Worked a 4-12 swap (dumb, very very dumb)

Steady all night, sent out of roll call for a domestic and it was straight out till about 3 AM. Cell block was filled. Finally got out at 5 with three arrest reports still on hold. Time for bed...


----------



## badgebunny (Aug 17, 2005)

fscpd907 said:


> 2300-0700 then back 1500-2300


Awww....

I worked last night until 23:00. I am working my part time job now-started at 07:00 and out at 12:00 and then off to my full time job for my shift at 15:00.

Happy New Year to all!!!!

Stay safe!!!!


----------



## PBC FL Cop (Oct 22, 2003)

badgebunny said:


> I worked last night until 23:00. I am working my part time job now-started at 07:00 and out at 12:00 and then off to my full time job for my shift at 15:00.
> 
> Happy New Year to all!!!!
> 
> Stay safe!!!!


Thats no way to ring in the new year


----------



## Mitpo62 (Jan 13, 2004)

Fairfax Gardens, a.k.a. *Dewert Ave., *was a blast....literally.


----------



## Opie (May 28, 2003)

Gil said:


> Steady all night, sent out of roll call for a domestic and it was straight out till about 3 AM. Cell block was filled. Finally got out at 5 with three arrest reports still on hold. Time for bed...


Same story here! Pulled from roll call for a loud party. Parties advised. Off to West Sector for a fight in progress, all seemed calm on arrival until idiot #1 decides to punch out the glass on his storm door. 1 in custody. Roadside attorney friend decides we are trespassing and we should release his friend IMMEDIATELY and leave forthwith. Uh wrong. Go inside, NO, Go inside, NO F*ck You!. OK your comming with us now. Wrestling match ensued, now 2 in custody. Control on a 3 w/ 2! Uniform already filty. Clear report for domestic in progress, report taken. SP request assistance on rest area for large fight in progress, North called as well. On scene for about 30 mins, then SP all set. Clear there directly back to the previous domestic, R.O. requested. On call takes 45mins to call back and has attitude! Great, like my night was peachy already. R.O. granted. Start report back to party from roll call. All right folks nights over! find some carpet and take a nap. sit on house make sure no one leave for a while. Finally finish reports. Whoa! It's 0730! WTF!!!

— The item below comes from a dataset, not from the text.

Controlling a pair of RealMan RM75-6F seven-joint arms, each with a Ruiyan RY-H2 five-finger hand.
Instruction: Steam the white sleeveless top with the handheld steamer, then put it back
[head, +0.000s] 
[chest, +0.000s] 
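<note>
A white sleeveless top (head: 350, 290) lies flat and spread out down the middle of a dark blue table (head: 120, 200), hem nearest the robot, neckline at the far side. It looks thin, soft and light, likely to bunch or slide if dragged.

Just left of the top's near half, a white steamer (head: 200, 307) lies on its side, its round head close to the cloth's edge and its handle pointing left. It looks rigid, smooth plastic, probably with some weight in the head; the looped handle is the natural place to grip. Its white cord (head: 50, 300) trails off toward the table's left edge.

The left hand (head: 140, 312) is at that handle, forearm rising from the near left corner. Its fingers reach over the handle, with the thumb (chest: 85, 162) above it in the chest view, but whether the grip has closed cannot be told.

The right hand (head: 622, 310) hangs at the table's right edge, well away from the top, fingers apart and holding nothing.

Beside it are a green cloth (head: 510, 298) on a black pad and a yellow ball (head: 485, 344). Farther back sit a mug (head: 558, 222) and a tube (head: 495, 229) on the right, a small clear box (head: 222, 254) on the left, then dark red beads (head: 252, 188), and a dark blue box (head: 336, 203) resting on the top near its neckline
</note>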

Wish all nights went that fast!


----------



## Gil (Jun 15, 1998)

Opie said:


> Same story here! Pulled from roll call for a loud party. Parties advised. Off to West Sector for a fight in progress, all seemed calm on arrival until idiot #1 decides to punch out the glass on his storm door. 1 in custody. Roadside attorney friend decides we are trespassing and we should release his friend IMMEDIATELY and leave forthwith. Uh wrong. Go inside, NO, Go inside, NO F*ck You!. OK your comming with us now. Wrestling match ensued, now 2 in custody. Control on a 3 w/ 2! Uniform already filty. Clear report for domestic in progress, report taken. SP request assistance on rest area for large fight in progress, North called as well. On scene for about 30 mins, then SP all set. Clear there directly back to the previous domestic, R.O. requested. On call takes 45mins to call back and has attitude! Great, like my night was peachy already. R.O. granted. Start report back to party from roll call. All right folks nights over! find some carpet and take a nap. sit on house make sure no one leave for a while. Finally finish reports. Whoa! It's 0730! WTF!!!
> 
> Wish all nights went that fast!


What was up with the fight, that was a charter bus?


----------



## Mikey682 (May 2, 2002)

How about OUI pinches for the new year? I hear a dashing young lad from B Troop scored one at 12:05am...can anyone beat that stud's time?


----------



## Bravo2-7 (Jan 9, 2005)

Worked a early night OT and my regular mid. Early night was slow until about 10, mid was steady until about 5am. We were going to loud music complaints all night, couple of fight calls, one with bats, that we show up and no one's there of course, couple of arrests for A/DW, crash with a OUI arrest. I actually lucked out, I was in the two-man car on the early night, and the extra car on the mid, so I only had to do a couple reports.


----------



## Opie (May 28, 2003)

Gil said:


> What was up with the fight, that was a charter bus?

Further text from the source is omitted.